Copy out once more, exactly, the line with "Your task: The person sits" and all the lines after it, up to the last line of the data.

[DATA RECORDS Boundary: Start]

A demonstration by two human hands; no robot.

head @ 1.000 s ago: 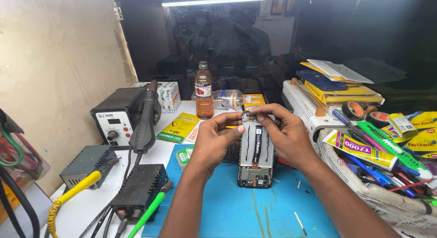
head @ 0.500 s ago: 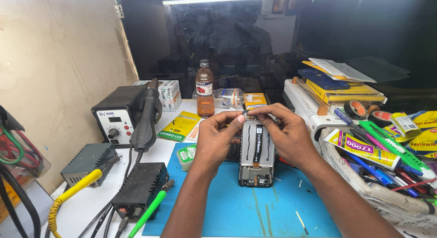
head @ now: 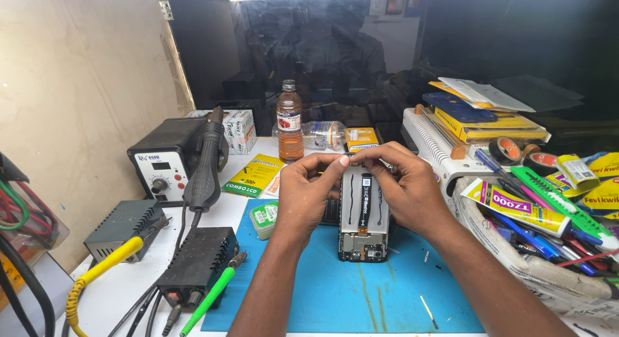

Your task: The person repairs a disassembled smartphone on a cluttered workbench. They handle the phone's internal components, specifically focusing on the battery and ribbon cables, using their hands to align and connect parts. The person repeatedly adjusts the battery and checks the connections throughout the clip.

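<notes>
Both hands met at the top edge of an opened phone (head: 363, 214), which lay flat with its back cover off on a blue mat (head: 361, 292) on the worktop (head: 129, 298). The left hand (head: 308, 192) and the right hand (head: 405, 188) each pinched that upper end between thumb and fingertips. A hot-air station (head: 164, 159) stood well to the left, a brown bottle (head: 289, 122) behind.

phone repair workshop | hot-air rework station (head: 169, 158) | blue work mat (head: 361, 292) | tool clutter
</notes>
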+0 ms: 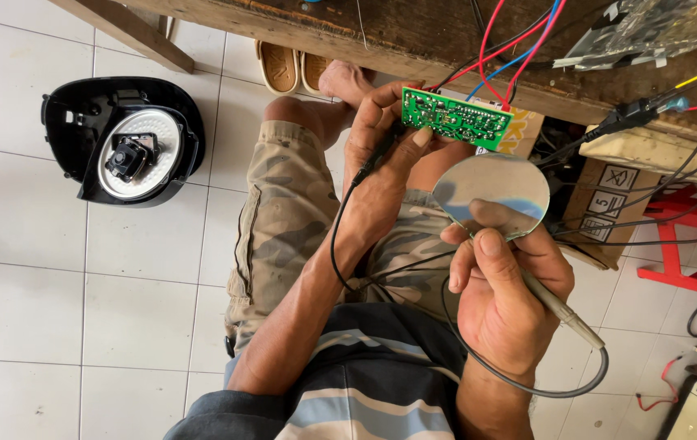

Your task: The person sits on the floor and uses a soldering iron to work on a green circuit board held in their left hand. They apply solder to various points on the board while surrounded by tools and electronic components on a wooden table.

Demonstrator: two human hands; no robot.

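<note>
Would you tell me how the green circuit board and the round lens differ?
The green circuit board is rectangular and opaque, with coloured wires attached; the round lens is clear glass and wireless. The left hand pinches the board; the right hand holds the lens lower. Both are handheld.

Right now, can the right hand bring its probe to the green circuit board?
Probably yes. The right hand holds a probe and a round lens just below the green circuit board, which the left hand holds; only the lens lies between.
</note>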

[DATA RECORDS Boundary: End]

RESPONSE TO THE EXERCISE
Your task: The person sits on the floor and uses a soldering iron to work on a green circuit board held in their left hand. They apply solder to various points on the board while surrounded by tools and electronic components on a wooden table.

Demonstrator: two human hands; no robot.

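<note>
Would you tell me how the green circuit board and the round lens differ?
The green circuit board is rectangular and opaque, with coloured wires attached; the round lens is clear glass and wireless. The left hand pinches the board; the right hand holds the lens lower. Both are handheld.

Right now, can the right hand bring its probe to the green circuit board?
Probably yes. The right hand holds a probe and a round lens just below the green circuit board, which the left hand holds; only the lens lies between.
</note>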

The output shown is complete.